Division of Pediatric Endocrinology- Research
The Division of Pediatric Endocrinology at the University of Minnesota is active in a wide range of clinical research for Type 1 Diabetes, Type 2 Diabetes, Weight Management, Growth Disorders, Congenital Adrenal Hyperplasia and Disorders of Sex Development, and Bone Health. Our faculty and fellows are committed to providing the highest level of comprehensive care for the full spectrum of pediatric endocrine disorders and we offer access to a wide range of clinical research studies.
Clinical Focus Areas
Growth Disorders
The Pediatric Growth Disorders Program at the University of Minnesota comprises a team of specialists committed to the care of children with growth disorders.

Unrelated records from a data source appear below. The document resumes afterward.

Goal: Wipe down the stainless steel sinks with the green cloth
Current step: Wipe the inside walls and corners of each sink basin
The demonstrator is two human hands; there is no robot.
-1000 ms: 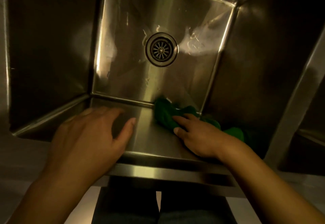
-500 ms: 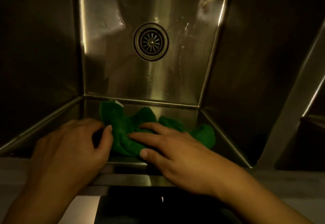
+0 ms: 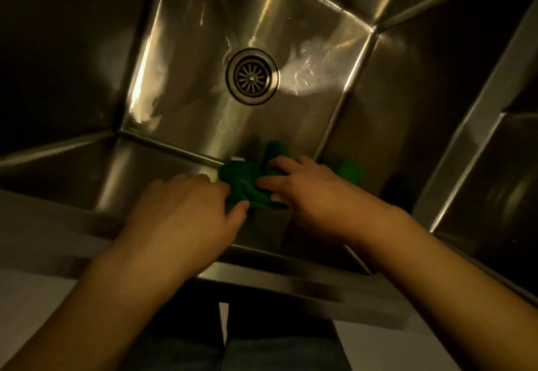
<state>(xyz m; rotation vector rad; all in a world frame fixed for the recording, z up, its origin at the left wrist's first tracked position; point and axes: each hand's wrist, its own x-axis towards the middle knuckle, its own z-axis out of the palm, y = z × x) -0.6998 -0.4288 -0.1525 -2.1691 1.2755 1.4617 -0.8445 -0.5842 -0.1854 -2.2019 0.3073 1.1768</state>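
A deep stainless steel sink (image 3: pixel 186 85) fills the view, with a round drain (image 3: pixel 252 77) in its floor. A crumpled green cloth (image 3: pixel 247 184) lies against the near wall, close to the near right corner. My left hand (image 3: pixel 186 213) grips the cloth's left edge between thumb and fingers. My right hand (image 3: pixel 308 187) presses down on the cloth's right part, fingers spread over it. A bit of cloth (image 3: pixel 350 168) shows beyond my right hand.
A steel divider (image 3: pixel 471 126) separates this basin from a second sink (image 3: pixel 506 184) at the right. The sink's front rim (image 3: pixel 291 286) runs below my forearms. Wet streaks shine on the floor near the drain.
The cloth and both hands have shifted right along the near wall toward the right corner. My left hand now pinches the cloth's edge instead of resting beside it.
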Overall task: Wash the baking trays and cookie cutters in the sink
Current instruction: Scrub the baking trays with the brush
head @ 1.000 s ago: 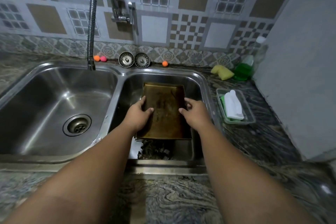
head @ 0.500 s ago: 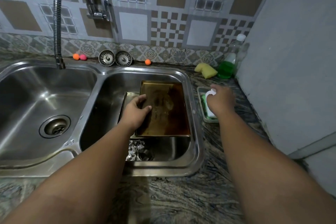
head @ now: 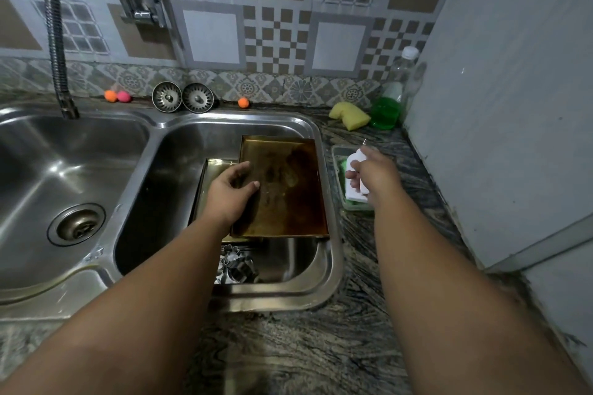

Our goal is to provide unique care options to meet the needs of children suffering from a wide range of growth disorders and offer access to the latest research studies.
View our work:
Pediatric Bone Health
The Comprehensive Pediatric Bone Health Program at the University of Minnesota comprises a team of specialists committed to the care of children with bone diseases. Our team includes physicians representing the fields of endocrinology, genetics, sports medicine, genetic counselors, dieticians, and care coordinators. Our goal is to provide comprehensive patient and family-focused care and offer access to the latest research studies.
Pediatric Diabetes
The Division of Pediatric Endocrinology at the University of Minnesota is very active in type 1 diabetes clinical research. We hope this research leads us to a cure for type 1 diabetes. As a patient at the University, we want you and your family to be aware of our current research studies as there may be studies you would like to participate in. While we encourage you to consider participating, if you wish not to participate, the doctors, nurses, and staff will still treat you the same.

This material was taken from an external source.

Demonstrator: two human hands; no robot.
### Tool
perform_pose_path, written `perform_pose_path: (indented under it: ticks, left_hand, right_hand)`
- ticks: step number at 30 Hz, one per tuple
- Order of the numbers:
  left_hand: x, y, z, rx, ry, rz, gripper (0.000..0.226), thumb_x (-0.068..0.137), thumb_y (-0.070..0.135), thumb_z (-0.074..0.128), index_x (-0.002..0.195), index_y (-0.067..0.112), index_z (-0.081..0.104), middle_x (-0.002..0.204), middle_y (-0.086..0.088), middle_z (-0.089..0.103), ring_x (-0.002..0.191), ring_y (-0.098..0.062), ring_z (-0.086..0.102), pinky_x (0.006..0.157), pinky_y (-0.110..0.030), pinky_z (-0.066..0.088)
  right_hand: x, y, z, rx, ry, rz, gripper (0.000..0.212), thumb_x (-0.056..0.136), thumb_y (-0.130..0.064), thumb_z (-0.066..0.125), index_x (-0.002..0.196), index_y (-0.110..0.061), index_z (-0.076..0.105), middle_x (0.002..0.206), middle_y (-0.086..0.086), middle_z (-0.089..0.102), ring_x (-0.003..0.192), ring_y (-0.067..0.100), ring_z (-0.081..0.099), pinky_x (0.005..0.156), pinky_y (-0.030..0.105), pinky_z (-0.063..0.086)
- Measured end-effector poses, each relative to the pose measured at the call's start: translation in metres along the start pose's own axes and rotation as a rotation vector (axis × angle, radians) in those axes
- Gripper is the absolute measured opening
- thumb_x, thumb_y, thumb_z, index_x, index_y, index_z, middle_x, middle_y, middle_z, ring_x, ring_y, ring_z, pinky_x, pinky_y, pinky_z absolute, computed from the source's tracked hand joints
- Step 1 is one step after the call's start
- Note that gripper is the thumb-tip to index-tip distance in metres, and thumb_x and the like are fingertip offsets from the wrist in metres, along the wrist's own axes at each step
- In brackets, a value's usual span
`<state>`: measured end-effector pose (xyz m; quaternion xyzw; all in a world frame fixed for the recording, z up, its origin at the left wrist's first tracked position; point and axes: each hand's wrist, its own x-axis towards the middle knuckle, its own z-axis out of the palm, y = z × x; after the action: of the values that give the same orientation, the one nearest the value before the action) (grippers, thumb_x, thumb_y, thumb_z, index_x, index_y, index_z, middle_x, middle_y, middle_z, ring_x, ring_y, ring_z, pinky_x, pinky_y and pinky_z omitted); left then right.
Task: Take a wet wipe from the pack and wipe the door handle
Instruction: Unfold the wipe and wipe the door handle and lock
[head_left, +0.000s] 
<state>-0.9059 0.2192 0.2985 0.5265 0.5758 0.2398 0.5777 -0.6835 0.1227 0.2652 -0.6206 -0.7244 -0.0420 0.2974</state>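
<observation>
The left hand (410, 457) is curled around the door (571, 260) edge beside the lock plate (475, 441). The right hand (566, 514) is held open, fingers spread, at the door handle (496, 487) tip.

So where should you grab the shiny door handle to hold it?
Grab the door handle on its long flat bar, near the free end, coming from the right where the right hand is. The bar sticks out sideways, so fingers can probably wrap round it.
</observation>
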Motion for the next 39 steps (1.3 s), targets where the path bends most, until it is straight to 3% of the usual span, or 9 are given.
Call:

Our studies focus on all stages of type 1 diabetes from pre-diagnosis to newly diagnosed individuals to those who have been diagnosed for many years.
For Family Members
If you have a relative with type 1 diabetes, your chances of being diagnosed are 15 times greater than a person with no family history of the disease. Although the symptoms of diabetes seem to appear suddenly, the disease typically begins months to years before symptoms appear.

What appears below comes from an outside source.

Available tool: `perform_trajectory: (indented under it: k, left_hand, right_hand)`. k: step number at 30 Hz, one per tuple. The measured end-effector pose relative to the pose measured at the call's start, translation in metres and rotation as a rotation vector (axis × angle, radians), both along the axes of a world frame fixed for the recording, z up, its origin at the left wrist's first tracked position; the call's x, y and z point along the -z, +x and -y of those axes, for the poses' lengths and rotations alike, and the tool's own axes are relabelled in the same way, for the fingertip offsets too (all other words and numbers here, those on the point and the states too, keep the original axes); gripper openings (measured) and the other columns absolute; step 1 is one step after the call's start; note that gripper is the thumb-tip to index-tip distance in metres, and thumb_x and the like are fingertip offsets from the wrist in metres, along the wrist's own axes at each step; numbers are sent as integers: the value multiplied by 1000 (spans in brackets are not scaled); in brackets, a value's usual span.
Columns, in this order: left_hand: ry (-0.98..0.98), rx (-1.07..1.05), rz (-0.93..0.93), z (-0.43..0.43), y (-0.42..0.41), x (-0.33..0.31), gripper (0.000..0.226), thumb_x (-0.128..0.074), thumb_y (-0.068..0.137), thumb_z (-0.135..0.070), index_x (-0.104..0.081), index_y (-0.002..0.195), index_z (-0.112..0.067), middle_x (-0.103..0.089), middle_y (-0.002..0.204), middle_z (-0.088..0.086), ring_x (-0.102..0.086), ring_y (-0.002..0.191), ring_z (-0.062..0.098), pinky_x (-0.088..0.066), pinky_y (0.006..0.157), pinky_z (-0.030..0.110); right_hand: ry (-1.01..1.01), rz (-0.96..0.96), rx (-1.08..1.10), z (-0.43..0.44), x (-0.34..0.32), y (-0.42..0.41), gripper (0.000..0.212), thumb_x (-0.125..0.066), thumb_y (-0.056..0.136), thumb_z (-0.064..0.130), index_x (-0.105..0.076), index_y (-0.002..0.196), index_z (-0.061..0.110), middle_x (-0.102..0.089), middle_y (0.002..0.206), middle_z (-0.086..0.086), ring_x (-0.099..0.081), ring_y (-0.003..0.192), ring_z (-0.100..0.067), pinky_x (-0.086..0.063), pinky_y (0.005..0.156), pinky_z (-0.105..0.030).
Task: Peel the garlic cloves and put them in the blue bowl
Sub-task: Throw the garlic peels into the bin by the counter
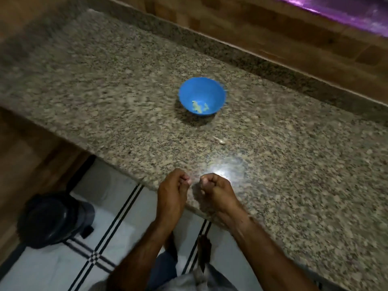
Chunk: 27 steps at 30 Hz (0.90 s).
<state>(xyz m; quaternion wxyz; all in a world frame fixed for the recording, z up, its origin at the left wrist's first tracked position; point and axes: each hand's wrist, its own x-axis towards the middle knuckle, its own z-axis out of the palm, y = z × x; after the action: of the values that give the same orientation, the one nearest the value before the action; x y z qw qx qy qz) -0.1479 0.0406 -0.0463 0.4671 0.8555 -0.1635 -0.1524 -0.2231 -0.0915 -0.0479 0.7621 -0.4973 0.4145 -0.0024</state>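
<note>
The blue bowl stands on the granite counter, with a few pale peeled garlic pieces at its bottom. My left hand and my right hand hover side by side at the counter's near edge, well short of the bowl. Both have their fingers curled in tight, fingertips facing each other across a small gap. No clove or skin shows in either hand. A small pale scrap of garlic skin lies on the counter between the bowl and my hands.
A raised granite ledge and a wood-look wall run along the counter's far side. A black lidded bin stands on the tiled floor at lower left. A bright light reflection glares on the counter by my right hand.
</note>
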Motion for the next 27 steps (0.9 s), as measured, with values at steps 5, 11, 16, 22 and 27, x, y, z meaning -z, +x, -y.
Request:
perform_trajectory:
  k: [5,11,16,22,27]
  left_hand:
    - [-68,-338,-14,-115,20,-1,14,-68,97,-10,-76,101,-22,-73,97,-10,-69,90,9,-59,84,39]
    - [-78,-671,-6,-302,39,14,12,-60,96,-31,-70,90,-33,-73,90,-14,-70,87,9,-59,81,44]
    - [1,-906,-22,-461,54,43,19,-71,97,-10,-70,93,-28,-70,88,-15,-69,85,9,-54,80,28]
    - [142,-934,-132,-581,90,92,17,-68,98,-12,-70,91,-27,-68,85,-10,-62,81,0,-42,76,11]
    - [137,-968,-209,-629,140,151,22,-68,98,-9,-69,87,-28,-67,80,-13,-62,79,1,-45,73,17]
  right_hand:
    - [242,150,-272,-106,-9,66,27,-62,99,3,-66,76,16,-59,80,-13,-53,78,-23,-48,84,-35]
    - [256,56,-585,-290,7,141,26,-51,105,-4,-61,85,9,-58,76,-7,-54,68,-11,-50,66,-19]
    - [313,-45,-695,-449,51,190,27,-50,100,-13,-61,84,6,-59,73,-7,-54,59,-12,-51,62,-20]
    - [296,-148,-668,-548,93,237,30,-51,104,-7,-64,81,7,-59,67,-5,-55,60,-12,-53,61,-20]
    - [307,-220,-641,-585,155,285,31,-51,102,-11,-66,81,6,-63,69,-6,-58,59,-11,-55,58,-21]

TrialNet’s Pathway to Prevention Study
A simple screening blood test can identify an increased risk for developing diabetes up to 10 years before symptoms occur. This study looks for certain markers in the blood (autoantibodies) that signal this increased risk. On average 95% of people who have this blood test are found to have a low risk of developing type 1 diabetes. But the 5% of people who are identified as having an increased risk may be eligible for a prevention study. Those with first-degree relatives (parent, child, siblings) with type 1 diabetes aged 2-45 are eligible for screening. Those with second-degree relatives (grandparent, aunt/uncle, cousin, half-sibling) with type 1 diabetes aged 2-20 are eligible for screening as well.
For more information, please contact Kali Johnson at 612-624-6682 or [email protected].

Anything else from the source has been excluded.